Welcome to the resource topic for 2019/218

Title:
Computational Limitations in Robust Classification and Win-Win Results

Authors: Akshay Degwekar, Vinod Vaikuntanathan

Abstract:

We continue the study of statistical/computational tradeoffs in learning robust classifiers, following the recent work of Bubeck, Lee, Price and Razenshteyn who showed examples of classification tasks where (a) an efficient robust classifier exists, in the small-perturbation regime; (b) a non-robust classifier can be learned efficiently; but (c) it is computationally hard to learn a robust classifier, assuming the hardness of factoring large numbers. Indeed, the question of whether a robust classifier for their task exists in the large perturbation regime seems related to important open questions in computational number theory. In this work, we extend their work in three directions.
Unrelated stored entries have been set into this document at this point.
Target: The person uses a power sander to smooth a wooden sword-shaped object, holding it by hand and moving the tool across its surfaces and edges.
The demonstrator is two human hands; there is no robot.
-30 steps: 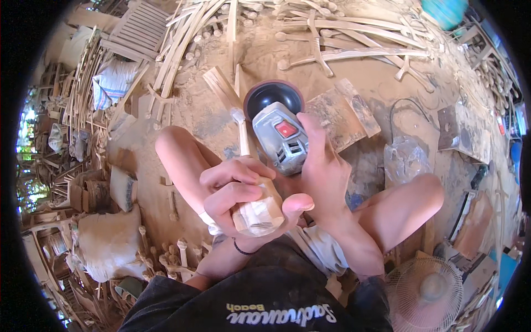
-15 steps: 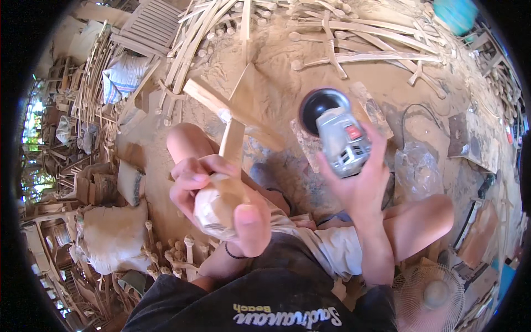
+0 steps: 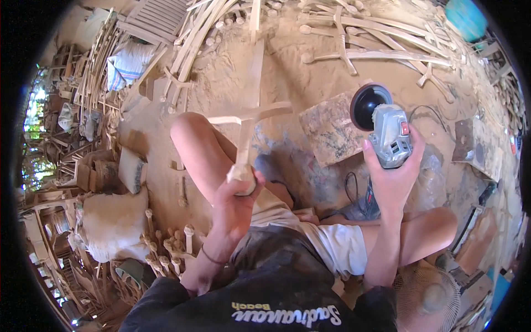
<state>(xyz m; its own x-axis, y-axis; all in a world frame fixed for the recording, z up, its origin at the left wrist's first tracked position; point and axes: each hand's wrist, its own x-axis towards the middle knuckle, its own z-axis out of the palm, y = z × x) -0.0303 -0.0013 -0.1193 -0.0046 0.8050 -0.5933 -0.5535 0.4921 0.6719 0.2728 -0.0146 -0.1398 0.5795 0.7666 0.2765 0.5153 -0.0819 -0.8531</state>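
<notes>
My left hand is closed around the rounded pommel end of a carved wooden sword. Its curved crossguard and long blade stretch away from me, over the dusty ground. In my right hand is a grey angle grinder, gripped round its body with a red switch facing up. The grinder's round black disc points away from me and is apart from the sword. Between the two hands, a stained wooden board lies on the ground, partly behind the grinder.
More wooden swords are piled at the far right, and long wooden pieces at the far left. Several knobbed wooden pieces stand by my left side. A fan is at the near right. A cable lies near my right leg.
My left hand has lowered and turned, bringing the sword from raised and tilted to pointing straight away from me. My right hand has carried the grinder to the right.
</notes>
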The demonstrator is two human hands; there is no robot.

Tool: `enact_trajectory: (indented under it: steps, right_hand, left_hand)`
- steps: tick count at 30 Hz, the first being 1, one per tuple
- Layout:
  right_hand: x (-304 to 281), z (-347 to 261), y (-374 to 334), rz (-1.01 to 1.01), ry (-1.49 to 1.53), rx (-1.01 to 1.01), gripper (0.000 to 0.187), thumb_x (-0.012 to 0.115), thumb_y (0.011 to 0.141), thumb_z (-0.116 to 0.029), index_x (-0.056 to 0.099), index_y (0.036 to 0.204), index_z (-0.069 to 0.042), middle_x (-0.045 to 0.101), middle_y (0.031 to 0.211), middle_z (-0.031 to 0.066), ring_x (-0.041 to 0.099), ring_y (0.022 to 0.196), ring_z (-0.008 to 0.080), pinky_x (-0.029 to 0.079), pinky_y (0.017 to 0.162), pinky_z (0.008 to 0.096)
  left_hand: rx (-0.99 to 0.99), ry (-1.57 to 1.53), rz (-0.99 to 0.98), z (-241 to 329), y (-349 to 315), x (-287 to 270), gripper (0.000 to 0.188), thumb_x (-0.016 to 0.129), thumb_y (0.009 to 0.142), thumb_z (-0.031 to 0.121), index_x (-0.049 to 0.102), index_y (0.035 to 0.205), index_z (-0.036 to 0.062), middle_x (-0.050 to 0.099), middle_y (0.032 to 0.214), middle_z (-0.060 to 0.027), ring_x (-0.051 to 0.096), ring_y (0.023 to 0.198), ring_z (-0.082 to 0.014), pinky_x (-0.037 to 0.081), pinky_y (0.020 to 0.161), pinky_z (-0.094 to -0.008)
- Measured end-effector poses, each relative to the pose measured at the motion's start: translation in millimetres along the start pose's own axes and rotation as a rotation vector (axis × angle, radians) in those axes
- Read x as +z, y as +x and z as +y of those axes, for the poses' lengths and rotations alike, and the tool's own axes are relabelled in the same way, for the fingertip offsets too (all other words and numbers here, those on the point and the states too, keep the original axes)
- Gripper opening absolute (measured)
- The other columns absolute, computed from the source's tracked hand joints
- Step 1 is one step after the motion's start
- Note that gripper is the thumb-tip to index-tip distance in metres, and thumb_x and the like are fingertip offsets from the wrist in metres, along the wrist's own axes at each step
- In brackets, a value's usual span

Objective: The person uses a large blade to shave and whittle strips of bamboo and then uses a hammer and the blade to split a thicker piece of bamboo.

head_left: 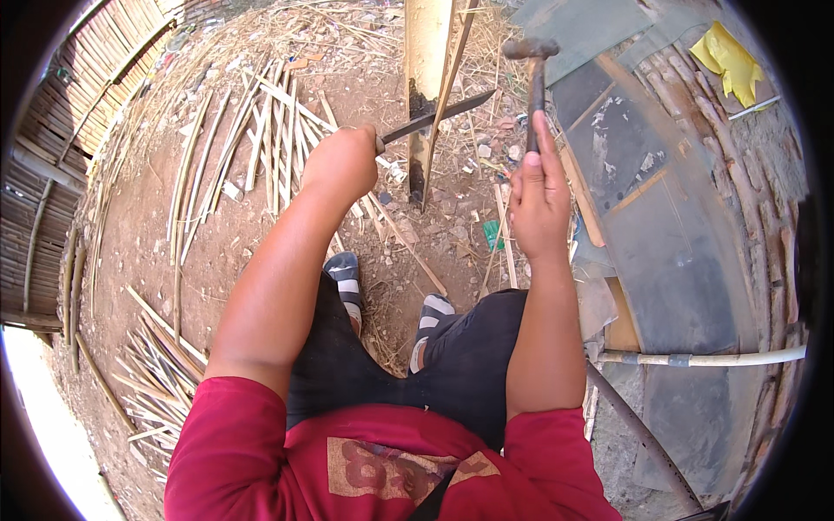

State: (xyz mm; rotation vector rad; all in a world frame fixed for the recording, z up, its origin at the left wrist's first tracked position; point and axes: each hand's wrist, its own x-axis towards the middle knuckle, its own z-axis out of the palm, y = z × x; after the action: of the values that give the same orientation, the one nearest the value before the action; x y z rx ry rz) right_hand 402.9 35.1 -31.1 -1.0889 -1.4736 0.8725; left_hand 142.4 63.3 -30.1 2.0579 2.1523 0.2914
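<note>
My left hand (343, 159) is closed around the handle of a large knife (460, 108). The dark blade points to the right and slightly away from me, across a split bamboo piece (429, 43). That piece is wide, pale inside and blackened near its close end; a thin strip stands apart along its right side. Whether the blade cuts into it or only crosses it, I cannot tell. To the right of the blade, my right hand (540, 204) grips a hammer (535, 82), its head raised and pointing away. The hammer is apart from the knife.
Thin bamboo strips (276, 143) lie scattered at left, with another heap (161, 382) at lower left. Dark sheets (669, 217) and stacked poles (721, 148) line the right side. A white pipe (738, 358) juts in there. A yellow sheet (728, 62) lies far right; a bamboo wall (109, 61) stands left.
</note>
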Motion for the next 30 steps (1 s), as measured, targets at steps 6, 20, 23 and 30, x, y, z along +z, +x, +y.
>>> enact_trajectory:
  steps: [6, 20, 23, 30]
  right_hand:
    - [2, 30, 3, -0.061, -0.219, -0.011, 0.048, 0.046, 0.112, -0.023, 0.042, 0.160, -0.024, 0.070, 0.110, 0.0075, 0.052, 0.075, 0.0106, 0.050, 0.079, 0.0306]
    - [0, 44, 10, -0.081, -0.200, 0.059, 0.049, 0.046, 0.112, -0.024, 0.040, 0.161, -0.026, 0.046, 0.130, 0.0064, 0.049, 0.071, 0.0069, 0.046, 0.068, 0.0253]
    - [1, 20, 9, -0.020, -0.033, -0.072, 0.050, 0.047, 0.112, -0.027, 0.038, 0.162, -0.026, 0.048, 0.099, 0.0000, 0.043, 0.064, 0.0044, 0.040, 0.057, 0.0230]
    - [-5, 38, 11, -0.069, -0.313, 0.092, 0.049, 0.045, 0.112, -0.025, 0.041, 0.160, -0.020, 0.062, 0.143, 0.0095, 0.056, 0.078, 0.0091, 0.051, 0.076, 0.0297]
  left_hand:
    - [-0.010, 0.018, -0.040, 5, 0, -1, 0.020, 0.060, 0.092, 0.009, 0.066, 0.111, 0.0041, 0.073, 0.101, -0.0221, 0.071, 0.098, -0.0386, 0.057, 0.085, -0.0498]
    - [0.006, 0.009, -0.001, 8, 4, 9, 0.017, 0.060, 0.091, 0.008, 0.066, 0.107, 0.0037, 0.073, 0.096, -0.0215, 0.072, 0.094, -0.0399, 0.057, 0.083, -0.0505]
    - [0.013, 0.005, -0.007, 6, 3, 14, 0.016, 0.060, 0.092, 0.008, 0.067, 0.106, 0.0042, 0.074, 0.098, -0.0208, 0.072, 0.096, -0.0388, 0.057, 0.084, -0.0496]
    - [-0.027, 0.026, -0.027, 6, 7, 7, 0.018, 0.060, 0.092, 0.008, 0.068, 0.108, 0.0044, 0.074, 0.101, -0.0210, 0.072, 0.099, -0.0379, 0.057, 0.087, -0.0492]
First, we demonstrate classification tasks where computationally efficient robust classification is impossible, even when computationally unbounded robust classifiers exist. We rely on the hardness of decoding problems with preprocessing on codes and lattices. Second, we show hard-to-robustly-learn classification tasks in the large-perturbation regime. Namely, we show that even though an efficient classifier that is very robust (namely, tolerant to large perturbations) exists, it is computationally hard to learn any non-trivial robust classifier. Our first task relies on the existence of one-way functions, a minimal assumption in cryptography, and the second on the hardness of the learning parity with noise problem. In the latter setting, not only does a non-robust classifier exist, but also an efficient algorithm that generates fresh new labeled samples given access to polynomially many training examples (termed as generation by Kearns et. al. (1994)). Third, we show that any such counterexample implies the existence of cryptographic primitives such as one-way functions or even forms of public-key encryption. This leads us to a win-win scenario: either we can quickly learn an efficient robust classifier, or we can construct new instances of popular and useful cryptographic primitives.